Linux/Bash Command Line Primer

learning-objectives

  • Understand how what the command line is
  • Understand basic command line syntax
  • Know the functions of the most common commands

Command Line Intro

The Command Line (sometimes called ‘the terminal’, ‘shell’, ‘Bash’, etc.) is an alternative to using a graphical interface (GUI, pronounced “gooey”) or point-and-click interfaces to operate a computer. Actually, command line came before GUIs and although it’s older, it is the most popular way for researchers to use the computer and installed software. Imagine trying to explain to someone how to make a recipe using only pictures (not even video). You would need a lot of photos! If they wanted to modify the recipe for someone else, they would need to take new photos. While photos help a cook, having written instructions is much clearer. Using the command line, we can explicitly write every single instruction we want the computer to run; this means our analysis is always completely documented.

Note

It does take time to learn the command line, and some things about the command line are difficult the first time you try. This primer will cover just the basics needed to make the tutorial easier to understand. To learn more, we suggest the Software Carpentry lessons on the UNIX command line.

Command Line Syntax

As the name suggests, everything run at the command line is a command. The Syntax for a command looks like this:

command [options]

The [options] are some options that modify the command, and as the name implies these are optional. Some commands may take an <input>; here the pointed brackets suggest that the input is required.

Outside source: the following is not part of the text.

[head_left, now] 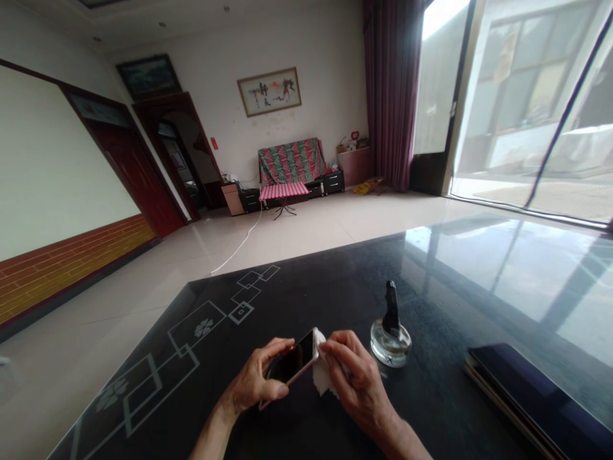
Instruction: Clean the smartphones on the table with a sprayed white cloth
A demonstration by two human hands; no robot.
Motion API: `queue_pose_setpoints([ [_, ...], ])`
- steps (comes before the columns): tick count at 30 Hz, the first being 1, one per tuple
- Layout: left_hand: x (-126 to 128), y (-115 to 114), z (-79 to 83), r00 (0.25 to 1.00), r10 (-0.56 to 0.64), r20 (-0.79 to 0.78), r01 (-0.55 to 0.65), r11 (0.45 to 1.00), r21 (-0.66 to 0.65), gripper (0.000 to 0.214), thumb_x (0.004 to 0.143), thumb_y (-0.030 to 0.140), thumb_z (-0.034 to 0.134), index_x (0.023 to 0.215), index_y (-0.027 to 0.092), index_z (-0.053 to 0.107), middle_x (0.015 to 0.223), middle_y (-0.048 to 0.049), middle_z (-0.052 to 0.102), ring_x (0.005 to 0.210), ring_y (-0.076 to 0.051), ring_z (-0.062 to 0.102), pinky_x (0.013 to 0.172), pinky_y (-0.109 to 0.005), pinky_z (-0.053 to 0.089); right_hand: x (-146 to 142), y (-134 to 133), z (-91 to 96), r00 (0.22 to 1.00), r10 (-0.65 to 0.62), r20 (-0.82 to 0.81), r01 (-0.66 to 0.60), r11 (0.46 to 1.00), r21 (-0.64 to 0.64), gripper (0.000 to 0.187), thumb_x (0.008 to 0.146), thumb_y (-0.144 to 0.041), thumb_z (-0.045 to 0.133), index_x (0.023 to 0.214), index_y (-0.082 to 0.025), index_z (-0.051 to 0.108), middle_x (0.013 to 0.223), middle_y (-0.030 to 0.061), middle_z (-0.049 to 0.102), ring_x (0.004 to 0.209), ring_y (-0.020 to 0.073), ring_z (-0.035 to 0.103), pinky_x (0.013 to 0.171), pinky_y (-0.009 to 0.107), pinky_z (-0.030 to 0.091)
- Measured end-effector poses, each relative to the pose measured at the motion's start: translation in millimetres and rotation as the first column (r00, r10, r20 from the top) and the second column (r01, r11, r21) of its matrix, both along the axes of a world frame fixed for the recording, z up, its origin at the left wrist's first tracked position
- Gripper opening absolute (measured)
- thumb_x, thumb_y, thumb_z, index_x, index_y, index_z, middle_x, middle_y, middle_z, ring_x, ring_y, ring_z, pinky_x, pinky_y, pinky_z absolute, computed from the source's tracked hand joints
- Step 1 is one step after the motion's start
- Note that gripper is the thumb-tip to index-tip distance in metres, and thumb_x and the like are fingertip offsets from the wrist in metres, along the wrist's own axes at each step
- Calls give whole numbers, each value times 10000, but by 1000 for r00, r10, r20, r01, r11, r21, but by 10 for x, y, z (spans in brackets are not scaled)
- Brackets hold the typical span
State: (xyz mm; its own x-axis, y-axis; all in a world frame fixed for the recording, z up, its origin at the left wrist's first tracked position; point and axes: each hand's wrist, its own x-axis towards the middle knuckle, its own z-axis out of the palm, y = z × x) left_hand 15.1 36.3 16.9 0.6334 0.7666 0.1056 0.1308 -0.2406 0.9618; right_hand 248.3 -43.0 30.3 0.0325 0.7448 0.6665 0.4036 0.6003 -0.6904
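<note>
Head view: left hand (253,382) grasps a slim rectangular smartphone (293,364), glossy and dark-faced, above the smooth black surface (335,281); right hand (355,375), fingers (338,351) pinching ragged white tissue (324,379) at its upper end; squat, round transparent bottle (390,348) nearby.

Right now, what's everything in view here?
Phone: 1, black screen, pale rim, in left hand
Tissue: 1, white, at phone's upper end
Bottle: 1, clear with black top, right of tissue
Flat case: 1, dark, right of bottle
Table: 1, black, beneath these
Folding table: 1, red-and-white cover, near far wall
Patterned cloth: 1, red and green, behind folding table
Framed pictures: 2, one pale, one dark, on far wall
Cable: 1, white, on floor
Curtain: 1, purple, beside glass panels
Door: 1, dark red, left
Left hand: 1, bare, gripping phone
Right hand: 1, bare, pinching tissue
</note>
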Motion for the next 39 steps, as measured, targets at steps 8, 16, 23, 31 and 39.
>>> queue_pose_setpoints([
  [8,1,10,-92,998,29,52,-23,994,-110,805,512,166,736,1294,221,555,1284,-48,516,1276,-328,417,1124,-449,283,27,-11,25,997,-53,47,52,998,21,202,922,-186,450,1005,-210,633,915,62,549,789,150,577,666,245,501],
  [16,3,11,-103,995,51,90,-37,988,-147,815,512,132,714,1304,235,548,1266,-43,535,1281,-333,410,1121,-466,274,57,128,39,997,20,72,-19,1000,-16,184,930,-181,451,1013,-200,614,930,60,516,813,152,557,699,267,480],
  [23,-21,34,-123,989,94,115,-75,984,-161,824,498,91,721,1291,252,564,1287,-33,545,1285,-335,410,1122,-447,273,91,162,83,984,117,131,-120,993,14,216,919,-127,447,1067,-200,587,950,62,494,824,147,542,696,267,470],
  [31,-14,31,-162,982,144,124,-107,959,-264,842,471,68,719,1282,240,572,1304,-52,550,1308,-349,391,1138,-474,228,107,248,-39,989,87,117,-98,991,90,249,893,-83,455,1077,-189,585,963,73,495,829,156,549,683,266,481],
  [39,-18,19,-148,981,83,175,-28,954,-298,830,493,85,703,1297,232,557,1273,-58,567,1293,-357,415,1129,-480,243,97,273,-86,996,59,69,-63,997,53,217,903,-97,465,1056,-188,589,933,67,499,806,152,540,669,270,471],
])
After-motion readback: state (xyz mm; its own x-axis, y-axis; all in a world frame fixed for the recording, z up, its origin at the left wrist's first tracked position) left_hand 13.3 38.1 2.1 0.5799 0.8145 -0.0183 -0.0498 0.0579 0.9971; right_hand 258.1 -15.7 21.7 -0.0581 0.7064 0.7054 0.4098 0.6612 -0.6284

One common command is the ls (list) command. Typing this will show the contents of the current directory:

ls

To see what directory you are in, you can use the pwd command to see the current working directory:

pwd

The ls command takes options. You can list the content of a specific directory. For example to see the contents of /home/gea_user/ you would try:

ls /home/gea_user/

Note there is always a space between a command (ls) and its inputs or options (/home/gea_user/)

Command Glossary

These are some commands you are likely to see:

  • cat - Concatenate: Print a file to the screen
    • Example: cat file.text
  • cd - Change Directory: Change the working directory to a new directory
    • Example: cd /path/to/desired/new/directory
  • cut - Cut: Choose a column from a tab-delimited file (spreadsheet)
    • Example: cut -f (column number to choose) file.txt
  • head - Head: See the first few lines of a file
    • Example: head -n (number of lines to show) file.txt
  • ls - List: Show the content of a directory
    • Example: ls /directory/to/show
  • mkdir - Make directory: Make a new directory/folder
    • Example: mkdir name_of_new_directory
  • mv - Move: Move a file(s) or directory
    • Example: mv /file/at/old/location/ /new/location/to/move/to
  • rm - Remove: Delete a file/directory (must use -r option to delete a directory)
    • Example: rm name_of_file_to_delete
  • wget - W get: Download a file from a URL
    • Example: wget http://some.url.com

More Command Line Syntax Tips

Pay attention to spaces and special characters

The Command Line requires you to be very exact in your syntax. In general, you don’t want to have file names with special characters (e.g. !#$%^&* etc.). Also, you cannot use spaces in file names (use underscore or dash instead).

Wildcards

In some cases you will see the wildcard character ‘*’. This asterisk generally means match any character. For example the command

mv *.html /directory

Would mean “move any file as long as it ends in “.html” to a place called /directory

Long Commands and Loops

Long Commands

Sometimes you will see a command that looks like this:

for file in *_trimmed.fastq.gz; do output=$(basename --suffix=.fastq.gz_trimmed.fastq.gz $file)_quant; kallisto quant\
--single\
--threads=8\
--index=/home/gea_user/rna-seq-project/transcriptome/Mus_musculus.GRCm38_index\
--bootstrap-samples=25\
--fragment-length=200\
--sd=20\
--output-dir=$output
done

The backslash (\) is just a way of splitting up the command over multiple lines to make it easier to read. We could also write the same command like this (more difficult to read):

for file in *_trimmed.fastq.gz; do output=$(basename --suffix=.fastq.gz_trimmed.fastq.gz $file)_quant;
kallisto quant --single --threads=8 --index=/home/gea_user/rna-seq-project/transcriptome/Mus_musculus.GRCm38_index
--bootstrap-samples=25 --fragment-length=200 --sd=20 --output-dir=$output;
done

Loops

You will also see loops with a syntax that begins with a statement like ‘for’ or ‘while’. For example:

for trimmed_file in /home/gea_user/rna-seq-project/trimmed-reads/*_trimmed.fastq.gz
 do
 fastqc $trimmed_file
 done

or

while read line; do prefetch $line; done<finalsamples.txt; done

A loop usually takes several files and performs one or more operations to that file. See the Software Carpentry loop lesson for more on this.

Variables

At the shell you will sometimes see a ‘$’ in front of a word. This ‘$’ indicates that the word is a variable. You will usually see this inside of loops and the Software Carpentry loop lesson also goes into further explanation.

Tip

The website Explain Shell allows you to take a line of Linux code and break it down into an annotated explanation.